- [THE TASK]:
Retype exactly the lines below, beginning with the first and ending with the line where "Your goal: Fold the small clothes" appears.

- [Stored data entries]:
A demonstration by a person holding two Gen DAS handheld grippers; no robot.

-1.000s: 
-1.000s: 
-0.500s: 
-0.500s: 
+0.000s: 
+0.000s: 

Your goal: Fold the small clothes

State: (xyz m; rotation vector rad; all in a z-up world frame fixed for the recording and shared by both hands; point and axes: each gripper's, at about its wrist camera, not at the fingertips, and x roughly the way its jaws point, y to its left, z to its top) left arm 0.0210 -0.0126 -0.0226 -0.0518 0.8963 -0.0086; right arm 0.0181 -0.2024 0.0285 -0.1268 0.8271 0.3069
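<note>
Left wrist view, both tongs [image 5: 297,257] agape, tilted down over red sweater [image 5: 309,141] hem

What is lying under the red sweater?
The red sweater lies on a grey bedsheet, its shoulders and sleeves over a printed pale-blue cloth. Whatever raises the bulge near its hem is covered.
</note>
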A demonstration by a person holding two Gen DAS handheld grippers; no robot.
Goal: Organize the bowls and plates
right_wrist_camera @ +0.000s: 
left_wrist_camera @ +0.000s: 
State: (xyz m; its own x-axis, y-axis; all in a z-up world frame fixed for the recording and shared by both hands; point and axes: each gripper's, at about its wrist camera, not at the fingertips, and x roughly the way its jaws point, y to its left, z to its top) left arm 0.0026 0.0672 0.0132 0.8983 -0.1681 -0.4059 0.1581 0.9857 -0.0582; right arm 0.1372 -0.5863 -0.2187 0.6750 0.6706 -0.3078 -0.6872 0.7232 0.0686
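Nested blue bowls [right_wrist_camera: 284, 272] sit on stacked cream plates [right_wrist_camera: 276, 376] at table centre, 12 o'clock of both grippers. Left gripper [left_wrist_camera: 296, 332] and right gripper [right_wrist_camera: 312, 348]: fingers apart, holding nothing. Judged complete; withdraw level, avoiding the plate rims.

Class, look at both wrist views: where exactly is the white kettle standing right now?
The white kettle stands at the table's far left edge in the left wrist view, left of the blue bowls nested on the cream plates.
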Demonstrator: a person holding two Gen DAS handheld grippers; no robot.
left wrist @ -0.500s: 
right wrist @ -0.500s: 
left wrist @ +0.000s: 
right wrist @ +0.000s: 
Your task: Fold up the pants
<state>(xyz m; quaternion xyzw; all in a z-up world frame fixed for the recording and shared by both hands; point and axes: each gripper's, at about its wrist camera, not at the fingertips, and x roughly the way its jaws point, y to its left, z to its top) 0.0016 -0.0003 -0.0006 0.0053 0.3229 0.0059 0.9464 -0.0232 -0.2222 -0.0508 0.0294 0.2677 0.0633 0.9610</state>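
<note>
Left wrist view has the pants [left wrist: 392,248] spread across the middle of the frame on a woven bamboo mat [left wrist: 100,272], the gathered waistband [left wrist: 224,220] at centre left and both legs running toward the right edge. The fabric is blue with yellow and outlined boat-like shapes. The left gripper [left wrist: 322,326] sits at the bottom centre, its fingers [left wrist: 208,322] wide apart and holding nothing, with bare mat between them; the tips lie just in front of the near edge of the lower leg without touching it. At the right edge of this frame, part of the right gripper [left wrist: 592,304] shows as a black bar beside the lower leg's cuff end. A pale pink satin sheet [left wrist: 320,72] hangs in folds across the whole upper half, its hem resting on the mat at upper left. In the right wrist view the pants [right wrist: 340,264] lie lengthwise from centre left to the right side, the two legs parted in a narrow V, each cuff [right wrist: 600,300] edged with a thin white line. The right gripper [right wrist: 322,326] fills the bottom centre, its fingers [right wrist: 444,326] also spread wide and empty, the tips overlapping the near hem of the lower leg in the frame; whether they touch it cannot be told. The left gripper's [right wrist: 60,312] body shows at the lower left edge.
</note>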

- [SOLUTION]:
A demonstration by a person holding two Gen DAS handheld grippers; no robot.

-1.000s: 
-1.000s: 
-0.500s: 
-0.500s: 
+0.000s: 
+0.000s: 

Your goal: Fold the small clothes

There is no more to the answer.